SELECT COUNT(*) FROM ngrams;

That query took 1 minutes and 12 seconds to run. Next, I decided to try it with Spark, which was accomplished by simply typing:

set hive.execution.engine=spark;

I ran the same query again, but this time it took 3 minutes and 12 seconds, which was almost 3 times as long as MapReduce.

It turned out the default settings for Spark on the cluster were pretty conservative, so they needed to be modified to run optimally. The next thing that I wanted to do was make sure that I found an “ideal” tuning for our cluster. I referenced this blog post in order to do so. We needed more executors and cores per executor in order for more tasks to be executed at once. We also required a change in how much memory each executor was allocated in order to take advantage of the large number of resources our cluster has, while not completely overwhelming it. Tuning Spark was more of an art than a science, but after testing and tweaking, I found that for the Flux Hadoop cluster, the settings should be 35 executors with 4 cores each, with about 5g of memory per executor.

set spark.executor.instances=35;
set spark.executor.cores=4;
set spark.executor.memory=5g;


That same query then took only 46 seconds to run. Spark, with all of the settings tuned, was about 36% faster than MapReduce in this example.

Some more examples of queries I ran and how Spark (with tuned settings) compared to MapReduce:


SELECT year, COUNT(ngram) FROM ngrams WHERE volumes = 1 GROUP BY year


MapReduce: 1:06
Spark: 0:55

Spark was about 17% faster.


We had another, larger data set to test this on, so the time differences for that are shown below. It seemed that the larger the data, the greater the difference between MR and Spark.

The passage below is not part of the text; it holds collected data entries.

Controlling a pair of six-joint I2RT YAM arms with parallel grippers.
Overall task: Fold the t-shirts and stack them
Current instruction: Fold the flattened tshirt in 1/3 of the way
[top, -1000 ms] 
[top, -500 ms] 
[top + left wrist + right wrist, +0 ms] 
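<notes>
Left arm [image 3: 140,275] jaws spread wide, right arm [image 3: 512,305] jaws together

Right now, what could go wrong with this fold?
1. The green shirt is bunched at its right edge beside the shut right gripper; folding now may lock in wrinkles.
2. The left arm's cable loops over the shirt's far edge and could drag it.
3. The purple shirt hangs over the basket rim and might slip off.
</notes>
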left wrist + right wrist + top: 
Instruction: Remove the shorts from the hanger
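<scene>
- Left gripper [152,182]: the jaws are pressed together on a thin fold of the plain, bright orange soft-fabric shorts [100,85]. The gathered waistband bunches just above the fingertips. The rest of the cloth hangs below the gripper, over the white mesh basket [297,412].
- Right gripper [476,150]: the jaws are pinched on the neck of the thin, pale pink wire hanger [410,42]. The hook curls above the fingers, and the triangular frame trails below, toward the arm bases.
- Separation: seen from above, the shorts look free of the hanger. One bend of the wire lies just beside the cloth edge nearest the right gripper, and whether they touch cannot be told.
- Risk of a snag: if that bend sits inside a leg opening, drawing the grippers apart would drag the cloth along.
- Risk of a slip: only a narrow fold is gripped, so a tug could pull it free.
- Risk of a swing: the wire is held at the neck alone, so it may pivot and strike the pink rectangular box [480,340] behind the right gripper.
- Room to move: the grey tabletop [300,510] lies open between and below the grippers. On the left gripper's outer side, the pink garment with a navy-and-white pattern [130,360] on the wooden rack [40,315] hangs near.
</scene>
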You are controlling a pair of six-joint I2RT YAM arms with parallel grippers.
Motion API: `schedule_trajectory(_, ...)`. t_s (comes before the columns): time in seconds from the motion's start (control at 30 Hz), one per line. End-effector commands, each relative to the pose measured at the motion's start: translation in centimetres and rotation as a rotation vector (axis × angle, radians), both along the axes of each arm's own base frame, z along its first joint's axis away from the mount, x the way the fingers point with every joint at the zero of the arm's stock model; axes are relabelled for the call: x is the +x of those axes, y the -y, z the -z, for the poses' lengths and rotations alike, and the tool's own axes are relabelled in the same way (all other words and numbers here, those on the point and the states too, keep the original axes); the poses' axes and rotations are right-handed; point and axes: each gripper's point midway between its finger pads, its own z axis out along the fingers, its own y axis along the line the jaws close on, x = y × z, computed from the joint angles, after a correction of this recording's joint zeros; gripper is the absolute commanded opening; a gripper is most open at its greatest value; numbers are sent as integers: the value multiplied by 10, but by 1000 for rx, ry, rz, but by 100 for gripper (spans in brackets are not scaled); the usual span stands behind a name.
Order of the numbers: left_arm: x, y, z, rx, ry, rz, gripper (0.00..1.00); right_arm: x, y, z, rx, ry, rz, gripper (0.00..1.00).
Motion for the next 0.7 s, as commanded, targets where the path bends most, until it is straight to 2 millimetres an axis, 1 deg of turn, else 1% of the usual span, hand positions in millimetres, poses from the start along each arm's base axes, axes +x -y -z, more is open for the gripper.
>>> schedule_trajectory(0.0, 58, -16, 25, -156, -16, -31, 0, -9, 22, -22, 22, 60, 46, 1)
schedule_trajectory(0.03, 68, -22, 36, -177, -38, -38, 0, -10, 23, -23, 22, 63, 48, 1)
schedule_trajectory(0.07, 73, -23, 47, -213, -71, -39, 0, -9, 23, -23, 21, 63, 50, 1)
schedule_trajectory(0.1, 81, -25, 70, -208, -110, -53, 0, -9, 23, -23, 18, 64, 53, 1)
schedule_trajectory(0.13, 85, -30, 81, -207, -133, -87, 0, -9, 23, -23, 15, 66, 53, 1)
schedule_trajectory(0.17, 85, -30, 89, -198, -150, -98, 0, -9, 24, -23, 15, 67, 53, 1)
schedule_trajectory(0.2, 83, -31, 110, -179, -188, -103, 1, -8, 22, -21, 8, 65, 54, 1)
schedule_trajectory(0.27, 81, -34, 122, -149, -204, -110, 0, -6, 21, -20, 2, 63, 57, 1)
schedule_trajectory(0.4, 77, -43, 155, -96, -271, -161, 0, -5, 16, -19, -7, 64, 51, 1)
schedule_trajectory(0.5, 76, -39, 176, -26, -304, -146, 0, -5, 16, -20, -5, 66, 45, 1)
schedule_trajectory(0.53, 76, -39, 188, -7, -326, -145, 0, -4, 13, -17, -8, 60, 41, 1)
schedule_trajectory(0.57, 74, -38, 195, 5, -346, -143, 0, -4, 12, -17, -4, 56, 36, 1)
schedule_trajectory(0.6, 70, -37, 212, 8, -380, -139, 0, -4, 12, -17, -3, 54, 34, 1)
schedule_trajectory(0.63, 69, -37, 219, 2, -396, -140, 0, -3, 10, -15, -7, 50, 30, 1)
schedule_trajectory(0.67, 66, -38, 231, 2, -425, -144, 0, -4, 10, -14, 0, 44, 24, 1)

SELECT COUNT(*) FROM entries


MapReduce: 1:53
Spark: 1:06

Spark was about 47% faster.


SELECT owner FROM entries WHERE gr_name = ‘psych’ GROUP BY owner


MapReduce: 2:54
Spark: 1:01

Spark was about 65% faster.


Clearly, with the right tuning, Spark can be a decent amount faster than MapReduce on Hive for large datasets. Finding the ideal tuning does take some tweaking and testing, but ultimately leads to faster jobs.